Danıştay sansür kararının gerekçesini açıkladı

Danıştay İdari Dava Daireleri Kurulu’nun Başbakanlık’ın 13. Daire’nin yayın yasağının yürütmesinin durdurulması kararına yaptığı itirazın reddine ilişkin gerekçesi belli oldu.

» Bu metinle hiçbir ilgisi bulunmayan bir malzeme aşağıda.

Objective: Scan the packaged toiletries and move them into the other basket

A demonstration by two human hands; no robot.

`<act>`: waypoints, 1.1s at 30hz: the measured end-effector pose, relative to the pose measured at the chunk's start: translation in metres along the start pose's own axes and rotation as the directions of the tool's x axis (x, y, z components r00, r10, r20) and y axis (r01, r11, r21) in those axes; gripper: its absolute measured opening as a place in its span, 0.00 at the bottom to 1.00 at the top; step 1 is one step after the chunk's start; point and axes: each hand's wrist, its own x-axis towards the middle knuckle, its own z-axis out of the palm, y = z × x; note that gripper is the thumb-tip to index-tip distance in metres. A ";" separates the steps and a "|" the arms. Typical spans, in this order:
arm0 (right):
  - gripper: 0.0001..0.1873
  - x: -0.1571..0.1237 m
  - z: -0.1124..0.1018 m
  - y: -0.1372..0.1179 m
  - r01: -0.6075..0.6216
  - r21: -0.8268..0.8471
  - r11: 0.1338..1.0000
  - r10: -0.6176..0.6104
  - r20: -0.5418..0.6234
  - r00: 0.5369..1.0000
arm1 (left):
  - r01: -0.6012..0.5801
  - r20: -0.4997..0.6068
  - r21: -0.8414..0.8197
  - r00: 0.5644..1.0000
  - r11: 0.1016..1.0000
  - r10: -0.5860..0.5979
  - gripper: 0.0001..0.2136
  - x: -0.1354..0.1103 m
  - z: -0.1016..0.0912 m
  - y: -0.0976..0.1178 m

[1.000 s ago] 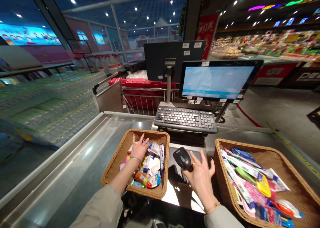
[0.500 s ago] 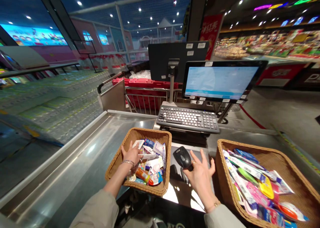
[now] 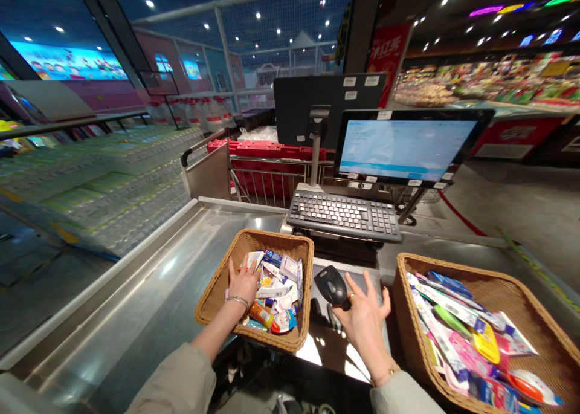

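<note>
My left hand (image 3: 244, 286) reaches into the smaller wicker basket (image 3: 209, 292), fingers spread over small packaged goods. Its fingertips are by a white packet (image 3: 254, 258); whether they touch it I cannot tell. Near the wrist lies an orange-brown bottle (image 3: 261, 312), beside a blue-and-red pack (image 3: 284, 321). On the right, my right hand (image 3: 364, 317) pinches a black barcode scanner (image 3: 330, 284) between thumb and index finger, the other fingers raised apart. The scanner's head points up and left, above the counter; the hand partly hides its lower end.
A larger wicker basket (image 3: 512, 272) at the right holds toothbrush packs (image 3: 441, 335) and other packets. Behind the scanner are a keyboard (image 3: 344, 213) and a lit monitor (image 3: 405, 145). The metal counter (image 3: 149, 287) runs left, with a shopping cart (image 3: 267, 178) beyond.
My left hand has shifted slightly within the small basket, and a long white pack there now lies more in view. The right hand with the scanner stays almost still.
</note>
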 end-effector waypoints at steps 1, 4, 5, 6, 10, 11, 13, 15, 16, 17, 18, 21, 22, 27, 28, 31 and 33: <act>0.07 0.000 -0.001 0.000 0.003 -0.002 1.000 -0.003 0.002 1.000 | -0.032 -0.026 -0.010 0.999 0.999 0.031 0.07 0.000 0.001 0.000; 0.08 0.000 -0.002 -0.002 0.000 -0.004 1.000 0.000 0.007 1.000 | -0.140 -0.046 -0.035 0.989 0.990 0.138 0.06 -0.003 0.004 0.002; 0.08 0.000 -0.003 -0.003 -0.006 -0.003 1.000 0.006 0.008 1.000 | -0.177 -0.032 -0.032 0.984 0.984 0.176 0.06 -0.004 0.005 0.004; 0.07 0.000 -0.003 -0.004 -0.014 -0.001 1.000 0.014 0.009 1.000 | -0.210 -0.014 -0.025 0.978 0.977 0.210 0.06 -0.005 0.006 0.005; 0.06 -0.001 -0.003 -0.004 -0.018 0.001 1.000 0.018 0.025 1.000 | -0.284 0.054 0.009 0.958 0.959 0.283 0.06 -0.006 0.012 0.010; 0.07 -0.001 -0.002 -0.004 -0.012 -0.001 1.000 0.012 0.026 1.000 | -0.293 0.063 0.015 0.955 0.956 0.291 0.07 -0.005 0.013 0.010; 0.07 -0.002 -0.001 -0.004 -0.006 -0.001 1.000 0.006 0.026 1.000 | -0.306 0.079 0.027 0.950 0.952 0.303 0.09 -0.003 0.015 0.011; 0.07 -0.002 -0.001 -0.004 -0.015 0.007 1.000 0.015 0.022 1.000 | -0.318 0.094 0.041 0.945 0.947 0.313 0.11 0.000 0.017 0.012; 0.06 -0.002 -0.001 -0.004 -0.023 0.013 1.000 0.023 0.020 1.000 | -0.324 0.102 0.048 0.943 0.945 0.318 0.11 0.001 0.018 0.012; 0.06 -0.002 -0.001 -0.004 -0.030 0.019 0.999 0.030 0.017 0.999 | -0.329 0.108 0.055 0.941 0.943 0.322 0.12 0.003 0.019 0.013; 0.06 -0.002 -0.001 -0.005 -0.037 0.024 0.999 0.036 0.015 0.999 | -0.333 0.115 0.060 0.939 0.941 0.325 0.12 0.004 0.020 0.013; 0.05 -0.001 -0.001 -0.005 -0.045 0.023 0.999 0.045 0.009 0.999 | -0.338 0.126 0.068 0.936 0.939 0.328 0.13 0.006 0.023 0.014; 0.05 -0.001 -0.001 -0.005 -0.045 0.021 0.999 0.045 0.009 0.999 | -0.340 0.125 0.067 0.935 0.938 0.330 0.13 0.007 0.023 0.015; 0.05 0.000 0.000 -0.004 -0.039 0.015 0.999 0.039 0.003 0.999 | -0.348 0.121 0.036 0.932 0.937 0.342 0.16 0.008 0.024 0.016; 0.06 0.000 0.000 -0.004 -0.037 0.014 0.999 0.037 -0.003 0.999 | -0.343 0.124 0.026 0.933 0.939 0.338 0.16 0.007 0.023 0.017; 0.06 0.001 0.001 -0.003 -0.030 0.014 0.999 0.030 -0.012 0.999 | -0.321 0.123 0.000 0.940 0.947 0.319 0.15 0.006 0.018 0.016; 0.06 0.001 0.001 -0.002 -0.029 0.016 0.999 0.029 -0.012 1.000 | -0.307 0.117 -0.008 0.945 0.952 0.306 0.13 0.005 0.012 0.015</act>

Genel Kurul, dava konusu işlemin, durdurulan yayınların hangi tür yayınlar olduğu hususunu açıkça ortaya koymadığı, işlemin, yasağın kapsamı ve sınırları konusunda bir belirsizlik içerdiğine işaret etti. Gerekçede, “Anayasa ve yasaya göre yürütme organına istisnai olarak kullanılmak üzere tanınan ‘yayınların yasaklanması’ konusundaki yetkinin sınırlarının aşıldığı, böylece halkın bir olay hakkında bilgi edinme hakkının tüm yollarının kapatıldığı ve ‘ölçülülük’ ilkesinin ihlal edildiği sonucuna varılmıştır” denildi.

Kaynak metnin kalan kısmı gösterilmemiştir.